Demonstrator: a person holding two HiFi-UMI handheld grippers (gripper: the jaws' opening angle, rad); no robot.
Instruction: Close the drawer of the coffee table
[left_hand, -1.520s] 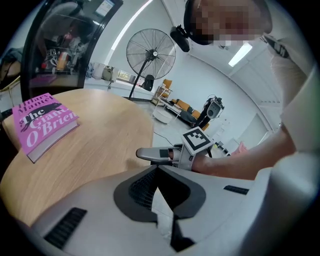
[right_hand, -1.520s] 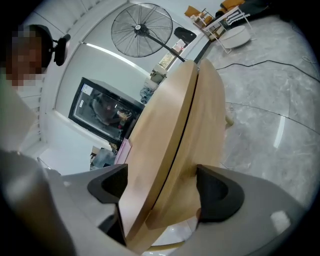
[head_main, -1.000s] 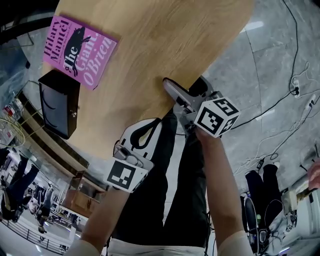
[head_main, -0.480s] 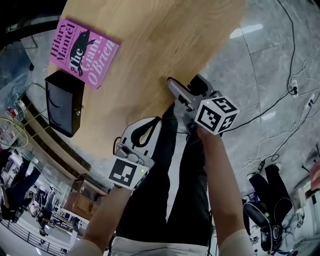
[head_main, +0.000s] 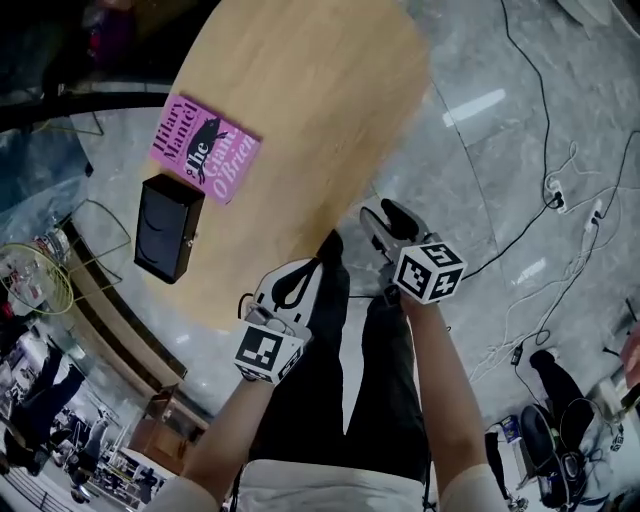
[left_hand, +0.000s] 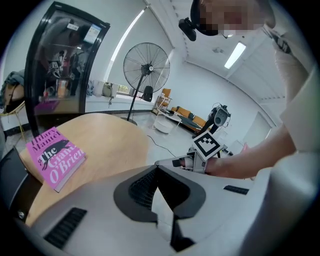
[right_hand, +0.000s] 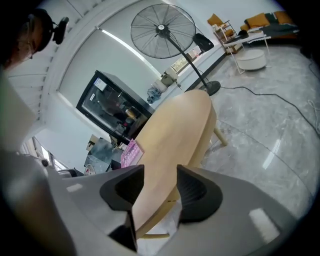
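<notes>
You look done — no drawer juts from the tabletop (head_main: 300, 110), left claw (head_main: 297, 275) pinched shut, right claw (head_main: 388, 218) half-open, just closing on nothing.

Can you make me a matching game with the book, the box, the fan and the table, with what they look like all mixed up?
Things:
1. book
2. box
3. fan
4. table

Looks:
A. light wood
B. pink cover
C. black, lying on the table beside the book
D. round cage on a tall pole

Pairs: 1-B, 2-C, 3-D, 4-A
</notes>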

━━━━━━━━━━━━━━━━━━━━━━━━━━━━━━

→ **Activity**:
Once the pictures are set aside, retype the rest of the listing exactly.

→ **Answer space**:
Demonstrator: a person holding two HiFi-UMI handheld grippers (gripper: the jaws' opening angle, rad); no robot.
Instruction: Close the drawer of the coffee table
[left_hand, -1.520s] 
[right_hand, -1.520s] 
[head_main, -1.000s] 
[head_main, -0.480s] 
[head_main, +0.000s] 
[left_hand, +0.000s] 
[right_hand, +0.000s] 
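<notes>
You look done — no drawer juts from the tabletop (head_main: 300, 110), left claw (head_main: 297, 275) pinched shut, right claw (head_main: 388, 218) half-open, just closing on nothing.

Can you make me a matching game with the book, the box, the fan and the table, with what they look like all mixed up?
Things:
1. book
2. box
3. fan
4. table

Looks:
A. light wood
B. pink cover
C. black, lying on the table beside the book
D. round cage on a tall pole

Pairs: 1-B, 2-C, 3-D, 4-A
</notes>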

Nothing else is required to finish the exercise.